■ **EXERCISE OBJECTIVE**
Only the lines with "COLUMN" in them need to be copied from the listing.

■ **EXERCISE MATERIAL**
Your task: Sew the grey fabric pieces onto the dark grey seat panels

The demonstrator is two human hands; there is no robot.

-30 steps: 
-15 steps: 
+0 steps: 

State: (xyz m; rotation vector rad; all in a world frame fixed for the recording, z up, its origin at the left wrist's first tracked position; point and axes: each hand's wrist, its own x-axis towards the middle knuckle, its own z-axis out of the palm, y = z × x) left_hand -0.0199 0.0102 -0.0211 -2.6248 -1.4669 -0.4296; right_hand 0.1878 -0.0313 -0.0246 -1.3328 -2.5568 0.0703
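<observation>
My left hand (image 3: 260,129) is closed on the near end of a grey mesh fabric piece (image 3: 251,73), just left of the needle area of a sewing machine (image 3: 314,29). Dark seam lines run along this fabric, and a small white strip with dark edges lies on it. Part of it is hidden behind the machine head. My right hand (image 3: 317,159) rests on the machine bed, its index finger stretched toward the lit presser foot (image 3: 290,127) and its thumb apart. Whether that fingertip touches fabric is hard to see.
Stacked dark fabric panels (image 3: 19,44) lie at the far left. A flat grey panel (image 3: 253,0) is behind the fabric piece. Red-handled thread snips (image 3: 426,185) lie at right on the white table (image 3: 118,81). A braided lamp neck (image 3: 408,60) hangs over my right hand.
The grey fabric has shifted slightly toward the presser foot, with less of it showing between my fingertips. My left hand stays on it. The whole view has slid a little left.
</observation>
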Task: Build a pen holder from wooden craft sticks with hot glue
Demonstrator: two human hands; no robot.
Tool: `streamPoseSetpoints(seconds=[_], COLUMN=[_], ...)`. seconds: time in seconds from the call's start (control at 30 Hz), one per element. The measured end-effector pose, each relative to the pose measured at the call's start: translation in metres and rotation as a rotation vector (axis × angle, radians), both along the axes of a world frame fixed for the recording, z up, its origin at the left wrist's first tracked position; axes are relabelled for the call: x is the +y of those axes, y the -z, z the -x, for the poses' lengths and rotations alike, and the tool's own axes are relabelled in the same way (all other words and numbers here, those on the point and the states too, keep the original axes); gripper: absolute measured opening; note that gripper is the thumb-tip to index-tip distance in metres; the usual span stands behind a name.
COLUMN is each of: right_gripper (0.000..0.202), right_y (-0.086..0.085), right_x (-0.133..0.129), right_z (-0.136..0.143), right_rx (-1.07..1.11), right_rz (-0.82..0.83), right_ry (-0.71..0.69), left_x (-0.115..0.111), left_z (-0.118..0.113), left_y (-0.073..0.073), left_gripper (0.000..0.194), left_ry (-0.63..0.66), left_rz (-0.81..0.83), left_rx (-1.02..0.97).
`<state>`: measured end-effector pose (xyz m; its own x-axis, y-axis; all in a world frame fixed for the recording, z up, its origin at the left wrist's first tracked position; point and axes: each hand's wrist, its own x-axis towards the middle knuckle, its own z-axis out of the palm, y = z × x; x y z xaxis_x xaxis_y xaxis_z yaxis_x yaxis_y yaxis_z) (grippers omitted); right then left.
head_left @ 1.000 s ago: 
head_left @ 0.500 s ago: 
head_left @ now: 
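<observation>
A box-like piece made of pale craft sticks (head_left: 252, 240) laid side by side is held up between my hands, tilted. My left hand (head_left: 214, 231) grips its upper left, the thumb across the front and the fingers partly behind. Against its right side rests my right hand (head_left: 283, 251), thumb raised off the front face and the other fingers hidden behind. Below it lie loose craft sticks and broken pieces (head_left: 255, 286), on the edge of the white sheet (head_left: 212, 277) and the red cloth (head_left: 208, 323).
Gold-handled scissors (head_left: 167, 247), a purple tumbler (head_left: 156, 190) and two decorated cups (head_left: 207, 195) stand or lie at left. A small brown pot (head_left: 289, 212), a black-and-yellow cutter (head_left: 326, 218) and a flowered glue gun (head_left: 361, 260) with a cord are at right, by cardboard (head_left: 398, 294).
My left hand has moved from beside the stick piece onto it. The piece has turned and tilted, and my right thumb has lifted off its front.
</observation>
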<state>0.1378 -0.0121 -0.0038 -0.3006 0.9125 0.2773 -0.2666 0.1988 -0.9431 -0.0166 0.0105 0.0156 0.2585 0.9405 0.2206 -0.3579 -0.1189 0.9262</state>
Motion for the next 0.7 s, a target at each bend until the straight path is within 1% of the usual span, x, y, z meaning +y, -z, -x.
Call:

■ **FINAL ANSWER**
Tool: `streamPoseSetpoints(seconds=[_], COLUMN=[_], ...)`. seconds: time in seconds from the call's start (control at 30 Hz), one per element. The measured end-effector pose, each relative to the pose measured at the call's start: translation in metres and rotation as a rotation vector (axis × angle, radians), both along the axes of a world frame fixed for the recording, z up, its origin at the left wrist's first tracked position; axes are relabelled for the call: x is the +y of those axes, y the -z, z the -x, for the poses' lengths and rotations alike, and the tool's own axes are relabelled in the same way (all other words and numbers here, those on the point and the states too, keep the original axes); gripper: absolute measured opening; note that gripper is the thumb-tip to index-tip distance in metres; the usual span stands behind a name.
COLUMN is each of: right_gripper (0.000..0.202), right_y (-0.086..0.085), right_x (-0.133..0.129), right_z (-0.136..0.143), right_rx (-1.07..1.11), right_rz (-0.82..0.83), right_ry (-0.71..0.69), left_x (-0.115..0.111), left_z (-0.118..0.113), left_y (-0.073..0.073), left_gripper (0.000..0.194), left_ry (-0.63..0.66), left_rz (-0.81..0.83), left_rx (-1.02..0.97).

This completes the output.